We have continued this week our exploration of sacred space and its place and purpose in helping us prepare to be a kingdom of priests and a holy nation. Today we went on a journey – mostly – through, I believe, the remarkable, metaphorical land of tzara’at. This trip is an important one in its teaching us about the nature and treatment of sin. At its core, I find that the wisest sages seem to see through all those clothes and all that body a picture of the evil inclination – its nature, the danger it poses, the ways of detecting how it works, and God’s asking us to overcome it and giving us gifts to us to do so.

There’s an insight in the lovely Artscroll edition of the Midrash Leviticus with which I want to close today:

“It is wrong to think of sin as something external or peripheral, as something that can be cast aside at will.

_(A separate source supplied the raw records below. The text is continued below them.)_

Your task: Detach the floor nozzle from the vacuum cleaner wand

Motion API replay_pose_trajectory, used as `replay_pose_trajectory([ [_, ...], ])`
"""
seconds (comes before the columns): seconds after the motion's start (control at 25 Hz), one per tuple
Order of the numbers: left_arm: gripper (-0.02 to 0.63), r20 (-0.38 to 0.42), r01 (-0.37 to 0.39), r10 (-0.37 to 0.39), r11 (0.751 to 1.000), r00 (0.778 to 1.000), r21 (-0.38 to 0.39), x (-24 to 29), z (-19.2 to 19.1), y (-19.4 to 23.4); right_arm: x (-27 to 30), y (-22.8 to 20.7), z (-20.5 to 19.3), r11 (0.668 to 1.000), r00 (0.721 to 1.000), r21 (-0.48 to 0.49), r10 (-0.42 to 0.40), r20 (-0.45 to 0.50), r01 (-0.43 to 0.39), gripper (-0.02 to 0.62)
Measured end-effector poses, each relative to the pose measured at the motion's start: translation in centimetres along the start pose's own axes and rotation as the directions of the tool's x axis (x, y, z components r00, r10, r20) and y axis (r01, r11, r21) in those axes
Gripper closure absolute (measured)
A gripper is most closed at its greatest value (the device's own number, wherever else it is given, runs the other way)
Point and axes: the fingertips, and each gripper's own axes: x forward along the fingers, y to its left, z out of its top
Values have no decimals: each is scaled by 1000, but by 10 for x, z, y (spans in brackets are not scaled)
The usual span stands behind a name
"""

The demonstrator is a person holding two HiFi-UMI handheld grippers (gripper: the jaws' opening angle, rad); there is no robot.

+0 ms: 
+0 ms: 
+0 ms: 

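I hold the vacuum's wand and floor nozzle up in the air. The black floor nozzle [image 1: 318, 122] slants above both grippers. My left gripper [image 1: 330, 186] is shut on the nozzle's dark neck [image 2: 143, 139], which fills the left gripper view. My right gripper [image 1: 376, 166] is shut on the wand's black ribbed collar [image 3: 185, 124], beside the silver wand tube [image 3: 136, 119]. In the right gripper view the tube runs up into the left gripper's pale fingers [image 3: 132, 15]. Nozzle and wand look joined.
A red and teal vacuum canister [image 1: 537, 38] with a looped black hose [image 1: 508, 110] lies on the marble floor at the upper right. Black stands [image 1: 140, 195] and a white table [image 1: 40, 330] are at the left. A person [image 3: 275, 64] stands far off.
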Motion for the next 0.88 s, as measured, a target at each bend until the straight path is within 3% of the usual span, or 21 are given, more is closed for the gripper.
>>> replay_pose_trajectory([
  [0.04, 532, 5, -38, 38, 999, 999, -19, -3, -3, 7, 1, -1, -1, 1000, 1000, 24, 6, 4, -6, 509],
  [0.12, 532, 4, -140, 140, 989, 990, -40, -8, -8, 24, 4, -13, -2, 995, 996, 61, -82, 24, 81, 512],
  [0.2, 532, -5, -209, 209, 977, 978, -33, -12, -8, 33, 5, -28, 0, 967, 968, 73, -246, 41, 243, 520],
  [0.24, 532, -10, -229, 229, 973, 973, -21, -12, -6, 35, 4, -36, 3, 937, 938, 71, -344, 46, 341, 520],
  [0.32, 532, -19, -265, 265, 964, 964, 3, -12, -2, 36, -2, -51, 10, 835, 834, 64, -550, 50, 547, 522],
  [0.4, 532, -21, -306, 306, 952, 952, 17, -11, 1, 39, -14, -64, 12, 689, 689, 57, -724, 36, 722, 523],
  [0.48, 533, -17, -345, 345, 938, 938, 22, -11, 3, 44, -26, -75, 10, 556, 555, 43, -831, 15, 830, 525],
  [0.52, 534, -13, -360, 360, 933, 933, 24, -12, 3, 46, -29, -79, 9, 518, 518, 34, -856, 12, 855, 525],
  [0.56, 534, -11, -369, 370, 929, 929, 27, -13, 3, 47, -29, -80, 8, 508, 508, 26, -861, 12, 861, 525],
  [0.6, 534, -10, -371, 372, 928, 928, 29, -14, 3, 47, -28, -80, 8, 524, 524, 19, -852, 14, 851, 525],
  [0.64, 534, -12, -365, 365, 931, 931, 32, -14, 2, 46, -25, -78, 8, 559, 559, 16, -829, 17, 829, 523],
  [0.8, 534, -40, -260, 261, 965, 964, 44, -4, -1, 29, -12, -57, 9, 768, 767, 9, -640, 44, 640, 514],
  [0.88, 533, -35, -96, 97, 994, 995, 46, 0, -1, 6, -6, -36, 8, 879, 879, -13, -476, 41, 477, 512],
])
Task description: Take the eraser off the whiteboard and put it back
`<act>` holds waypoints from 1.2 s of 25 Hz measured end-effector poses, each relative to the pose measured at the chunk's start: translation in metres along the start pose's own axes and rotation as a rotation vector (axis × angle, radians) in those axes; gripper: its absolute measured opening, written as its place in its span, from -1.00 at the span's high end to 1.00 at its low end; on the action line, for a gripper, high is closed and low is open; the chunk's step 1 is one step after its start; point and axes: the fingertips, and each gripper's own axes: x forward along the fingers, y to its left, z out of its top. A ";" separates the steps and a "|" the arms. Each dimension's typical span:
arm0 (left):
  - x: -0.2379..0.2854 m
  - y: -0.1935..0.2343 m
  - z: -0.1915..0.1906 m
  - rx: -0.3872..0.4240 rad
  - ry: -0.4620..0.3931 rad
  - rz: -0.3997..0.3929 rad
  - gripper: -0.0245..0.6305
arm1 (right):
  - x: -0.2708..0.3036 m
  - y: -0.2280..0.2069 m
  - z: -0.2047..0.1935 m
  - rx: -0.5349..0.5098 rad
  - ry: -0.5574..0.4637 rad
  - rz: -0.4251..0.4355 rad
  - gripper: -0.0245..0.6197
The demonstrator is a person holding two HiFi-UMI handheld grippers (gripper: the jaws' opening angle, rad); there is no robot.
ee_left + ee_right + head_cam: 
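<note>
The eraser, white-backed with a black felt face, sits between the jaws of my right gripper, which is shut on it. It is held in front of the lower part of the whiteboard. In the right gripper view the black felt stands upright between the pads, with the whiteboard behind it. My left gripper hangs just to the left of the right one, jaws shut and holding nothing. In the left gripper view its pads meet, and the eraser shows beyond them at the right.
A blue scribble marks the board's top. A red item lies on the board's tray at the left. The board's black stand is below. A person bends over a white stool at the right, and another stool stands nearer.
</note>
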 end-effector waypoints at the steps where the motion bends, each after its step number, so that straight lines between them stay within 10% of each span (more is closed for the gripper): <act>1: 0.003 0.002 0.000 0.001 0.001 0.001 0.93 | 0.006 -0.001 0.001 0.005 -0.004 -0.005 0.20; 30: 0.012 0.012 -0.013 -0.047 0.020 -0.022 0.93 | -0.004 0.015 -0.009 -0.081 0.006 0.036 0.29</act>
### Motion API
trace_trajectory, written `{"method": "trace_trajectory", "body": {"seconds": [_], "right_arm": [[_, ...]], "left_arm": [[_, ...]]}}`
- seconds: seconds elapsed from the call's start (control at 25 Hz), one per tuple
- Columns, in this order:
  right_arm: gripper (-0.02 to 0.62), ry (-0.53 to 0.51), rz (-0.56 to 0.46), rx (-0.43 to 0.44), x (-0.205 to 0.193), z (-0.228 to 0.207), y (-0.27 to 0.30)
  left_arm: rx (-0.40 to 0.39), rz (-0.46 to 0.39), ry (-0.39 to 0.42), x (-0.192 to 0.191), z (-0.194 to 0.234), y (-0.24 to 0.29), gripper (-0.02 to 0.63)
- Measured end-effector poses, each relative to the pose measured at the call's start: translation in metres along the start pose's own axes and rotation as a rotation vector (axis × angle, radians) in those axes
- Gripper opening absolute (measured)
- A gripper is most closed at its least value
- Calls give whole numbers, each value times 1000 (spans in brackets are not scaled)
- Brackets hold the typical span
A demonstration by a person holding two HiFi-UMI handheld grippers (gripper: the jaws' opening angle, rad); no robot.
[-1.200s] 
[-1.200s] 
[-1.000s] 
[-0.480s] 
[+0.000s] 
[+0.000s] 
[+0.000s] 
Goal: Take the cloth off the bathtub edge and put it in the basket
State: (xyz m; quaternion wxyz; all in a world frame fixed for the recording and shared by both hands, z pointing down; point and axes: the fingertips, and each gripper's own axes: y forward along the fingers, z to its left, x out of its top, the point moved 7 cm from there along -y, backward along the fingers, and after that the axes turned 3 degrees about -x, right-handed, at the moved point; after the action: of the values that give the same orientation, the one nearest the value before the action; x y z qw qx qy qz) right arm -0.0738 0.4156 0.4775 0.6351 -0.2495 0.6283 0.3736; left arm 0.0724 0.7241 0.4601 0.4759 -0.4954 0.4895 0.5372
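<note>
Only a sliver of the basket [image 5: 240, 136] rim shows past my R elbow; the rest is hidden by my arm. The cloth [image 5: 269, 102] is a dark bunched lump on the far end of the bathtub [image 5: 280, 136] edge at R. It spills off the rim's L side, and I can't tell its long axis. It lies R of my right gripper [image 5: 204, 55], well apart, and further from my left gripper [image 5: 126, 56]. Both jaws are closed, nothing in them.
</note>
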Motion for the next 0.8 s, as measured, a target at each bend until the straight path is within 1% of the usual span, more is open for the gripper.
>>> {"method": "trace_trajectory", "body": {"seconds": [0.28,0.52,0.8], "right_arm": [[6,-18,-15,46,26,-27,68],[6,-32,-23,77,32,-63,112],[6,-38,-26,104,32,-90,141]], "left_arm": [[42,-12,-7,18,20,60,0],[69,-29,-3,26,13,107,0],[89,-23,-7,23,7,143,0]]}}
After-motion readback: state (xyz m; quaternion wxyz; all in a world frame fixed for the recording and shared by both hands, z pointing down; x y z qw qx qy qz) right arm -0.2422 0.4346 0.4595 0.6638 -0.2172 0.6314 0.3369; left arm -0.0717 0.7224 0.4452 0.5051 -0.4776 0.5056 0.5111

Every sin leaves a mark, and that mark is commensurate with the sin. Some sins are similar to the tzara’at spot that need only be sequestered and then, after the passage of time, can be pronounced pure. Others are like the tzara’at affliction that must be healed, and if not it deepens and spreads.

Rambam writes that the soul is subject to health and sickness just like the body…..

The lesson of the metzora is clear: Sin is reality – a real sickness. But the Healer of all flesh and spirit has provided the antidotes and remedies as well. He has given us the means to return our souls and spirits to vigorous health, for now and for all eternity.”